- Work instruction: Please set down the data word for word; images do not go in the copy.

- Given material:
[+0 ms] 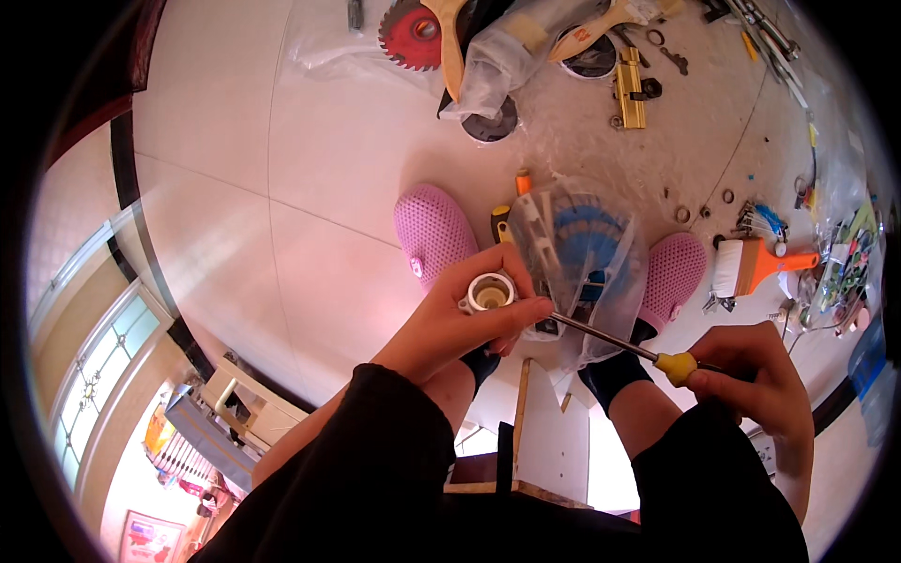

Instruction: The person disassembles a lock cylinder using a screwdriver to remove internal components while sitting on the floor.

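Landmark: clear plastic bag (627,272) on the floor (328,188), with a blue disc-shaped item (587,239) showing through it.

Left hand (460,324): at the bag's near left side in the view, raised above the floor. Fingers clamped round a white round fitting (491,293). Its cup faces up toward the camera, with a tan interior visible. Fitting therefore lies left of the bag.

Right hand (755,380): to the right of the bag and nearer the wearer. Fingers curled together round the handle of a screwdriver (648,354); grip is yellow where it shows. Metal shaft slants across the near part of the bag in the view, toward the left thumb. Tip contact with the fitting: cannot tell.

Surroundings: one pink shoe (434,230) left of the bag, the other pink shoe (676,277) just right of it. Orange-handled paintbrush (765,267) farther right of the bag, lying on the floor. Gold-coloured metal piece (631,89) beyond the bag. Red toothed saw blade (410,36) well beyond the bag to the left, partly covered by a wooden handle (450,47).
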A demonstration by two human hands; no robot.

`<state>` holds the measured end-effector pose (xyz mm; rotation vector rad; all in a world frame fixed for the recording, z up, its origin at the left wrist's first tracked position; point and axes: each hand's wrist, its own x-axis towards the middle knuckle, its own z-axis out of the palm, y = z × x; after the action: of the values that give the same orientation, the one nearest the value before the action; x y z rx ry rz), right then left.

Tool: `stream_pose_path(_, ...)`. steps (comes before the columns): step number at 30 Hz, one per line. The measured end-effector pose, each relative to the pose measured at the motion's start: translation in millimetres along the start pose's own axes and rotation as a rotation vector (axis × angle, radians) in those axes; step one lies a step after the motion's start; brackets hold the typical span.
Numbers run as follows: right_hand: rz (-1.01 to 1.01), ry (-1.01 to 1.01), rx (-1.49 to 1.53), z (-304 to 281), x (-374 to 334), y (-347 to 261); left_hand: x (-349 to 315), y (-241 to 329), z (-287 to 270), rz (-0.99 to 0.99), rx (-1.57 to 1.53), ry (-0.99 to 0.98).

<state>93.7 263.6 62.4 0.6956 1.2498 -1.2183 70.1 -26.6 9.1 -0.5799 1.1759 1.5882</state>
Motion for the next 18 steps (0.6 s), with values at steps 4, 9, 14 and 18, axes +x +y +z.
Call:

- Exercise response:
[+0 ms] 

Instruction: The person disassembles a lock cylinder using a screwdriver to remove internal components while sitting on the floor.

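Landmark: clear plastic bag (627,272) on the floor (328,188), with a blue disc-shaped item (587,239) showing through it.

Left hand (460,324): at the bag's near left side in the view, raised above the floor. Fingers clamped round a white round fitting (491,293). Its cup faces up toward the camera, with a tan interior visible. Fitting therefore lies left of the bag.

Right hand (755,380): to the right of the bag and nearer the wearer. Fingers curled together round the handle of a screwdriver (648,354); grip is yellow where it shows. Metal shaft slants across the near part of the bag in the view, toward the left thumb. Tip contact with the fitting: cannot tell.

Surroundings: one pink shoe (434,230) left of the bag, the other pink shoe (676,277) just right of it. Orange-handled paintbrush (765,267) farther right of the bag, lying on the floor. Gold-coloured metal piece (631,89) beyond the bag. Red toothed saw blade (410,36) well beyond the bag to the left, partly covered by a wooden handle (450,47).
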A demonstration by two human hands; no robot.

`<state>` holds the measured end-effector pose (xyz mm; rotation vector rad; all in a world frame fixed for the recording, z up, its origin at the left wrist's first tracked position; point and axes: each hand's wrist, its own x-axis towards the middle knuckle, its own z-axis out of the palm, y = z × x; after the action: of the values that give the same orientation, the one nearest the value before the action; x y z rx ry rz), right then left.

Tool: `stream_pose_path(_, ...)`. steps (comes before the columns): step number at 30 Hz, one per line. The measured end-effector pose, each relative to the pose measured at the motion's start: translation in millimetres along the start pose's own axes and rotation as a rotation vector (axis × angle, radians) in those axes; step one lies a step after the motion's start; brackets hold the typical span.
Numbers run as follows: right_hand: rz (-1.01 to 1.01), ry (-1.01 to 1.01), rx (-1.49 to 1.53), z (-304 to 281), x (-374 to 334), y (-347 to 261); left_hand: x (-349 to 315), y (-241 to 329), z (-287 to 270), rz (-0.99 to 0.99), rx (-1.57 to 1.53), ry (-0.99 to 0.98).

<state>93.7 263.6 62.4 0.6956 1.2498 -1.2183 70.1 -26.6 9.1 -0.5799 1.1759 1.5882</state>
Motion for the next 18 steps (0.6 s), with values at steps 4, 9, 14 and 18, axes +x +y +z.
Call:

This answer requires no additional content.